EXERCISE BRIEF: Beginning at the first line of the data, print each line exactly, stopping after the line that contains "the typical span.".

RECORDED INFORMATION:

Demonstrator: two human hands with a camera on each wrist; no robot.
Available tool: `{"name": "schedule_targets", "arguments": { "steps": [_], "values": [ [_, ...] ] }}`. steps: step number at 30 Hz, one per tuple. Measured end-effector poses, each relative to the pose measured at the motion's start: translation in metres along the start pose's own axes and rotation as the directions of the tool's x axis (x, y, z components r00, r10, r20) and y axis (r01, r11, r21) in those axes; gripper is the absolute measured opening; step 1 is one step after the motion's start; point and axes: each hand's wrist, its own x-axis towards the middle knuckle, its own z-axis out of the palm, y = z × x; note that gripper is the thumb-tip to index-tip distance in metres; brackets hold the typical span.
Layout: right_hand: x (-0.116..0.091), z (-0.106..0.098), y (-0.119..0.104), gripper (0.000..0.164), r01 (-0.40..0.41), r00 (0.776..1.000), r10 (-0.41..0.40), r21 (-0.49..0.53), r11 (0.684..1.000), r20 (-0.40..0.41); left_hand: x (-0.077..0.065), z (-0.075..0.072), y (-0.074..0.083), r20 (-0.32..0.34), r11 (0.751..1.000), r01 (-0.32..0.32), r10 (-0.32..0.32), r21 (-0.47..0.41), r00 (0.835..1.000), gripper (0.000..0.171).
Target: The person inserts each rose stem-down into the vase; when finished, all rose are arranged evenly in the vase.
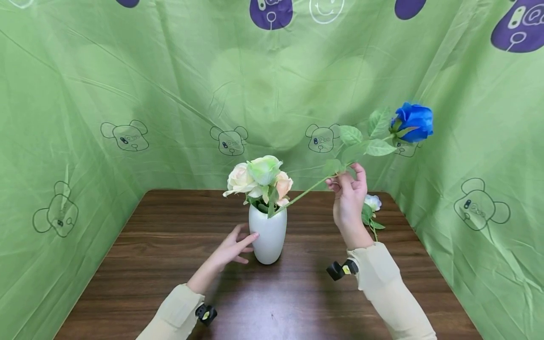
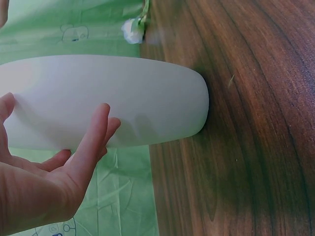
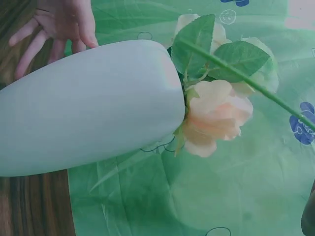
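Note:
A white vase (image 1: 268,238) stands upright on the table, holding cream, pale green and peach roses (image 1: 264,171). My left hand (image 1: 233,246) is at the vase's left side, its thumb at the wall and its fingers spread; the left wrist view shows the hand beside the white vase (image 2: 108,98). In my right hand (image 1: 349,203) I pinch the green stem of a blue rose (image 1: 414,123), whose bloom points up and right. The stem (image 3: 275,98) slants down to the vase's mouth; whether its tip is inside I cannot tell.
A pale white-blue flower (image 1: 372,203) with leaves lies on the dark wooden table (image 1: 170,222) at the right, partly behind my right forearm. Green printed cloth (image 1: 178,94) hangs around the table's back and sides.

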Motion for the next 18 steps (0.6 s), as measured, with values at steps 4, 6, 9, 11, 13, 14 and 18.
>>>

REPLY:
Demonstrator: two human hands with a camera on each wrist; no robot.
Available tool: `{"name": "schedule_targets", "arguments": { "steps": [_], "values": [ [_, ...] ] }}`. steps: step number at 30 Hz, one per tuple. Measured end-effector poses, each relative to the pose measured at the motion's start: translation in metres along the start pose's own axes and rotation as the directions of the tool's x axis (x, y, z components r00, r10, r20) and y axis (r01, r11, r21) in those axes; gripper is the absolute measured opening; step 1 is one step after the motion's start; point and axes: each hand's wrist, its own x-axis towards the middle knuckle, its own z-axis out of the palm, y = z × x; note that gripper is the thumb-tip to index-tip distance in metres; brackets hold the typical span.

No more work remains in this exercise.